What to do: Please copy every line from the following entries in which the word "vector" appears.

Items listed in a dataset
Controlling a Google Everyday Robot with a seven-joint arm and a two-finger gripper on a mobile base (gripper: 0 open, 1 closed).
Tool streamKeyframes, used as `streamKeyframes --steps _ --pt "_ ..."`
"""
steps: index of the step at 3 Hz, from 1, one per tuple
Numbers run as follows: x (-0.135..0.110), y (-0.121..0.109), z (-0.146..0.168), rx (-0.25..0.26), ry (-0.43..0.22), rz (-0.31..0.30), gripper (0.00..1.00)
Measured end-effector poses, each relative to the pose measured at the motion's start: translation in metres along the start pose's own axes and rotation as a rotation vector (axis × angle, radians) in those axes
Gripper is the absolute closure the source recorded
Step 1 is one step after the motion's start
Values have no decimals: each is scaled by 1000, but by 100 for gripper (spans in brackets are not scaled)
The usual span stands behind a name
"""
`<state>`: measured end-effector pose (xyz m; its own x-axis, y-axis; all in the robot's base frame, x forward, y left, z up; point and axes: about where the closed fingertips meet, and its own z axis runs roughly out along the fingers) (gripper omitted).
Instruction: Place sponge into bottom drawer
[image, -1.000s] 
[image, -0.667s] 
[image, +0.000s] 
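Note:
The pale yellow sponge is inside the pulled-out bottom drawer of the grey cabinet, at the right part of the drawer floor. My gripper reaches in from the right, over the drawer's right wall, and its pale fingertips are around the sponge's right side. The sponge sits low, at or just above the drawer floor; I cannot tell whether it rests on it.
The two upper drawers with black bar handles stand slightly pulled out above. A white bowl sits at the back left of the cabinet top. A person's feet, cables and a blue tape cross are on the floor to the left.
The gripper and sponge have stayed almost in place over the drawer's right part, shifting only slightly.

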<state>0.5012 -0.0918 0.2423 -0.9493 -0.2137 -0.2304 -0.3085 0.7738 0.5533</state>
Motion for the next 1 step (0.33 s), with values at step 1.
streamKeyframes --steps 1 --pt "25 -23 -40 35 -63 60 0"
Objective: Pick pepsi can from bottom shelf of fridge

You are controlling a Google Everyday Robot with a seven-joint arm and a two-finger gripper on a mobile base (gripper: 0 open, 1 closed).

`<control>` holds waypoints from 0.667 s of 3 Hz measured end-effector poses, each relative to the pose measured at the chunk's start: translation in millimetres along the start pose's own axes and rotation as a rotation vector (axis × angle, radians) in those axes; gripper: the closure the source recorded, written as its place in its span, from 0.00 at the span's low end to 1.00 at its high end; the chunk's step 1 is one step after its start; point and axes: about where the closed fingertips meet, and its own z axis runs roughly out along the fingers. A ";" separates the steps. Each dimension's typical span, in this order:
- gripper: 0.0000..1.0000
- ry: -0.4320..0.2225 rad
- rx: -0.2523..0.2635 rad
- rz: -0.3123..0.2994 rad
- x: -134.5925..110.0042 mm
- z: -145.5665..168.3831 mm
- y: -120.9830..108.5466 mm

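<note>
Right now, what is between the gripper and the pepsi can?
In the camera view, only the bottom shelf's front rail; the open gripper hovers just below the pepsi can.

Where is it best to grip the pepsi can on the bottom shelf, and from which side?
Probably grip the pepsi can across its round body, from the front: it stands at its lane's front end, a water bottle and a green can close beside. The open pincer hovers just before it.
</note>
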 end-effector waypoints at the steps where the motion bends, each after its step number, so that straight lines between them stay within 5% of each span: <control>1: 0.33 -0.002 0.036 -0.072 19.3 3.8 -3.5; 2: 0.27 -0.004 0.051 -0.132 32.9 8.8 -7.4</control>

Solved exercise:
Measured end-effector poses, each relative to the pose measured at the motion's start: translation in metres along the start pose's own axes and rotation as a rotation vector (axis × angle, radians) in those axes
`<control>` holds waypoints from 0.667 s of 3 Hz measured end-effector poses, each relative to the pose measured at the chunk's start: translation in millimetres along the start pose's own axes and rotation as a rotation vector (axis × angle, radians) in those axes; gripper: the closure the source recorded, written as its place in its span, from 0.00 at the span's low end to 1.00 at its high end; the chunk's step 1 is one step after its start; point and axes: about where the closed fingertips meet, and its own z axis runs roughly out along the fingers. A ";" separates the steps. Each dimension's typical span, in this order:

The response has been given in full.